November 13, 2016


Prologue

If you’re looking at this, I suppose you must’ve heard Anscombe’s Quartet before.

But just in case, if you don’t know what that is, you can find it out here.


Summary Statistics

  1. Original Data Set

The original data from Anscombe’s Quartet looks like this:

AnscombesQuartet <- read.csv("Anscombe's Quartet.csv")
Anscombe’s Quartet Original Data
group I   group II   group III   group IV
x_1 y_1   x_2 y_2   x_3 y_3   x_4 y_4
10 8.04   10 9.14   10 7.46   8 6.58
8 6.95   8 8.14   8 6.77   8 5.76
13 7.58   13 8.74   13 12.74   8 7.71
9 8.81   9 8.77   9 7.11   8 8.84
11 8.33   11 9.26   11 7.81   8 8.47
14 9.96   14 8.1   14 8.84   8 7.04
6 7.24   6 6.13   6 6.08   8 5.25
4 4.26   4 3.1   4 5.39   8 5.56
12 10.84   12 9.13   12 8.15   19 12.5
7 4.82   7 7.26   7 6.42   8 7.91
5 5.68   5 4.74   5 5.73   8 6.89


  1. Mean & Variance
AnscombesQuartet.sum <- AnscombesQuartet %>%
        summarise_each(funs(mean, variance = var)) %>%
        gather(key = sum_type, value = value) %>%
        separate(col = sum_type, into = c("variable", "group","sum_type")) %>%
        spread(key = sum_type, value = value) %>%
        unite(variable, variable, group)
Mean & Variance of Each Variable in Different Groups
variable mean variance
x_1 9 11
x_2 9 11
x_3 9 11
x_4 9 11
y_1 7.5 4.1273
y_2 7.5 4.1276
y_3 7.5 4.1226
y_4 7.5 4.1232

The mean and variance of x and y in different groups are either the same or very close.


  1. Correlation
cor.fun <- function(n) {
        x <- paste("x", n, sep = "_")
        y <- paste("y", n, sep = "_")
        x_col <- AnscombesQuartet[, x]
        y_col <- AnscombesQuartet[, y]
        correl <- cor(x_col, y_col)
        return(correl)
}
corr <- sapply(1:4, cor.fun)
Correlation of x and y within Each Group
group I group II group III group IV
0.8164 0.8162 0.8163 0.8165

The correlation of x and y within each group are very close too.


  1. Linear Regression
lm.fun <- function(n) {
        x <- paste("x", n, sep = "_")
        y <- paste("y", n, sep = "_")
        x_col <- AnscombesQuartet[, x]
        y_col <- AnscombesQuartet[, y]
        lm_model <- lm(y_col ~ x_col)
        intercept <- round(lm_model$coef[1], 0)
        slope <- round(lm_model$coef[2], 1)
        return(paste0("y = ", intercept, " + ", slope, "*x"))
}
reg <- sapply(1:4, lm.fun)
Linear Regression Equation of Each Group
group I group II group III group IV
y = 3 + 0.5*x y = 3 + 0.5*x y = 3 + 0.5*x y = 3 + 0.5*x

Linear models show no difference between groups.


Visualization

Finally, let’s make some plots!
But before that, remember to transform the data into tidy format.
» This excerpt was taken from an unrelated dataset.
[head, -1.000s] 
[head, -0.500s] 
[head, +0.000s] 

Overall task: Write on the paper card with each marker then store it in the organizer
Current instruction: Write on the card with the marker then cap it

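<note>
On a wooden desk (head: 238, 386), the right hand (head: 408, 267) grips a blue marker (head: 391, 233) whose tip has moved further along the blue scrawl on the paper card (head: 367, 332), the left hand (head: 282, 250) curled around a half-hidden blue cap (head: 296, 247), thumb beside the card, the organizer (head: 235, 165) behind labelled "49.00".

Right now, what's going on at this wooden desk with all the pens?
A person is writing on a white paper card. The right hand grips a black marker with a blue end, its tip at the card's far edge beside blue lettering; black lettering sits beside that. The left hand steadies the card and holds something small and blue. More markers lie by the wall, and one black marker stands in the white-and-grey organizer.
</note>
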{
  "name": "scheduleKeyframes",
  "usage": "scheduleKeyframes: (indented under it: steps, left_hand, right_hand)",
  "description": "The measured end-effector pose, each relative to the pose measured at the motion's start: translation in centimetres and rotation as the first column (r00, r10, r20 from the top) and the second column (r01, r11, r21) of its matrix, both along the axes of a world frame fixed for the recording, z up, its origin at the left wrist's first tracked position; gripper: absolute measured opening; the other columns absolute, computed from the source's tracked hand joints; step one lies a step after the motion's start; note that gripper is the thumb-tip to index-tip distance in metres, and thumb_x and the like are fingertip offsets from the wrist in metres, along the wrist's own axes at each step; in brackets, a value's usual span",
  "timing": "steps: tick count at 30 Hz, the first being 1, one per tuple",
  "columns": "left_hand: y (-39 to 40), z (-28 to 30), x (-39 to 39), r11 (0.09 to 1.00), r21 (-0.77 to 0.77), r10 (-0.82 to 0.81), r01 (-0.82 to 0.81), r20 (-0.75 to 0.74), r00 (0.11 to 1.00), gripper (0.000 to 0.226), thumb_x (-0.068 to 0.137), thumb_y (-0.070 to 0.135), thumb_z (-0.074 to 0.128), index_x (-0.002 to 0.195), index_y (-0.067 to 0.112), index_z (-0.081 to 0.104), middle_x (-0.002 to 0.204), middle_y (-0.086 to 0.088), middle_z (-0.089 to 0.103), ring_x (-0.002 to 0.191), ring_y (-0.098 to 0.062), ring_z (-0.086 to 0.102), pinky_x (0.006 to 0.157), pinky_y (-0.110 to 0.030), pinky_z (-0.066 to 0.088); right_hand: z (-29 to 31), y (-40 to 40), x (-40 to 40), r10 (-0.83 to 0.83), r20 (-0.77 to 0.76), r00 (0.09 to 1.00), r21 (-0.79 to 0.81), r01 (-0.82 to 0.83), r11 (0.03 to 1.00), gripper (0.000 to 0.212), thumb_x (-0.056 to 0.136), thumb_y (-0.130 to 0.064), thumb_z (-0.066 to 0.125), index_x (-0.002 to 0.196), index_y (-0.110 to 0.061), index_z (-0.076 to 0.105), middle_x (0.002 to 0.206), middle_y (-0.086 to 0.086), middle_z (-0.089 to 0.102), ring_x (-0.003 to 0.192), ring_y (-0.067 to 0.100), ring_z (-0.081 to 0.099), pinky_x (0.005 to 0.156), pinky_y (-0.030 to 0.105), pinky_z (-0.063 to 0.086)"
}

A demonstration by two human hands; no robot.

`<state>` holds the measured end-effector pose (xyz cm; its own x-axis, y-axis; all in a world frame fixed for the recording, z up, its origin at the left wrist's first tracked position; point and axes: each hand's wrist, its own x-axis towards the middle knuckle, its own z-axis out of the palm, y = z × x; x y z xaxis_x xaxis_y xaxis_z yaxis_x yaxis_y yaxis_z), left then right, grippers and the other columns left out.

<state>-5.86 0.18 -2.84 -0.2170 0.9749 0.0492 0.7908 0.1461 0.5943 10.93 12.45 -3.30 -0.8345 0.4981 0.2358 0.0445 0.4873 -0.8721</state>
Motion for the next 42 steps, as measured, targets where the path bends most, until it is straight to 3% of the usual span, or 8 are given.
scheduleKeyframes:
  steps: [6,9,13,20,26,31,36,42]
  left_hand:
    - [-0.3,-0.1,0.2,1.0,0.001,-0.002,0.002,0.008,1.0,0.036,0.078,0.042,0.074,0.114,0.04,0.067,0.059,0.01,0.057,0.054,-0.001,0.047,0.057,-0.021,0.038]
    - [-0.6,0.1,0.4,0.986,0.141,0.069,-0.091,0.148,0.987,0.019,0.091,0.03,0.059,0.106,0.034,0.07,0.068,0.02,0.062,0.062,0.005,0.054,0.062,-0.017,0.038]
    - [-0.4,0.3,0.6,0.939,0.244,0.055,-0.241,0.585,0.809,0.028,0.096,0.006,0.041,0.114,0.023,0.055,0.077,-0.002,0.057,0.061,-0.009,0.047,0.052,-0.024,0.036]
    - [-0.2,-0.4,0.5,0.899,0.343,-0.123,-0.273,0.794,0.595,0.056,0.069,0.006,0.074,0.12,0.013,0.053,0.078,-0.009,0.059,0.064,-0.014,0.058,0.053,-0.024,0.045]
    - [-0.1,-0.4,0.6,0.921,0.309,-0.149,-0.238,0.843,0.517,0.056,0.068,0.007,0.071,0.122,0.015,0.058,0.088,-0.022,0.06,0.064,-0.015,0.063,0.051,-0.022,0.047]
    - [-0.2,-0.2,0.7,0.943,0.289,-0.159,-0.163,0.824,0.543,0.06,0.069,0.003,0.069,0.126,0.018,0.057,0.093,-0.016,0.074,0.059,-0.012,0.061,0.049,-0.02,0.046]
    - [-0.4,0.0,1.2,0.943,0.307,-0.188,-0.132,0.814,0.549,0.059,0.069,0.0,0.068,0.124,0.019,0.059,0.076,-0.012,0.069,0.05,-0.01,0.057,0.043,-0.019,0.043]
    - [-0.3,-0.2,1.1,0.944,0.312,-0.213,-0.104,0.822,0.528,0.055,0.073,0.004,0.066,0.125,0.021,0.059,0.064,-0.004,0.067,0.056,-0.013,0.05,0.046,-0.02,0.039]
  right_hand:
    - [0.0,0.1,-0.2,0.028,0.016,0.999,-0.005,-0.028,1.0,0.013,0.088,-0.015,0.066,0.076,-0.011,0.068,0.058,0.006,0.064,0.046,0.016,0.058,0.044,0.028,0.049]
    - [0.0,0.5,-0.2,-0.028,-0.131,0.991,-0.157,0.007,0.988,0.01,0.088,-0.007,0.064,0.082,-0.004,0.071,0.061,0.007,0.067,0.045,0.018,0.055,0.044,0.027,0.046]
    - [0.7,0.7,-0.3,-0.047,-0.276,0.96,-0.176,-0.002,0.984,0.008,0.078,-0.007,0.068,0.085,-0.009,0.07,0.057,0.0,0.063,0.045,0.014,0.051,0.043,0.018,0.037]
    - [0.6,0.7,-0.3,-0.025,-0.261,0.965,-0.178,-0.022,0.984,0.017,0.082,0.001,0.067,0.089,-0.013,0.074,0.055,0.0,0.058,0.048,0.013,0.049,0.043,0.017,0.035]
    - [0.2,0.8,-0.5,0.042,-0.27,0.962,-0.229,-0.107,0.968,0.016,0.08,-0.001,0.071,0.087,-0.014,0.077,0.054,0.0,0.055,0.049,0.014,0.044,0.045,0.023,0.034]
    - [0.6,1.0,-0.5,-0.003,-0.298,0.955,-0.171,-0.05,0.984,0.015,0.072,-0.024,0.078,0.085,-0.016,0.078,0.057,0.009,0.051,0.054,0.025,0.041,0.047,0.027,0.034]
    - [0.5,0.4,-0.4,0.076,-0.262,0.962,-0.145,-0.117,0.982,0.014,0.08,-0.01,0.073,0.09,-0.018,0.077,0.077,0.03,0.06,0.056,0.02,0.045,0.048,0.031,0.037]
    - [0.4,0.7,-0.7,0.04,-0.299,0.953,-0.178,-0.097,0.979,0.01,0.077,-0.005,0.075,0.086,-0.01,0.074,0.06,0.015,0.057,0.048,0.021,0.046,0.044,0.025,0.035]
AnscombesQuartet.x <- AnscombesQuartet %>%
        select(contains("x")) %>%
        gather(key = key, value = x) %>%
        separate(col = key, into = c("variable", "group")) %>%
        select(-variable)
AnscombesQuartet.y <- AnscombesQuartet %>%
        select(contains("y")) %>%
        gather(key = key, value = y) %>%
        select(-key)
AnscombesQuartet.tidy <- cbind(AnscombesQuartet.x, AnscombesQuartet.y)
g <- ggplot(aes(x = x, y = y), data = AnscombesQuartet.tidy) +
        geom_point() +
        geom_smooth(method = "lm", se = FALSE, size = 0.5) +
        facet_wrap(~group, ncol = 2) +
        ggtitle("Anscombe's Quartet")
ggplotly(g)

Despite the summary statistics of the data are pretty much the same, the plots here are telling us a different story:

  1. Data in group 1 has a linear relationship.
  2. Data in group 2 has a non-linear relationshp.
  3. The majority of the data in group 3 has a linear relationship, but there’s an outlier.
  4. In group 4, except for the outlier, the two variables have no relationship at all, since x is the same no matter what the y value is.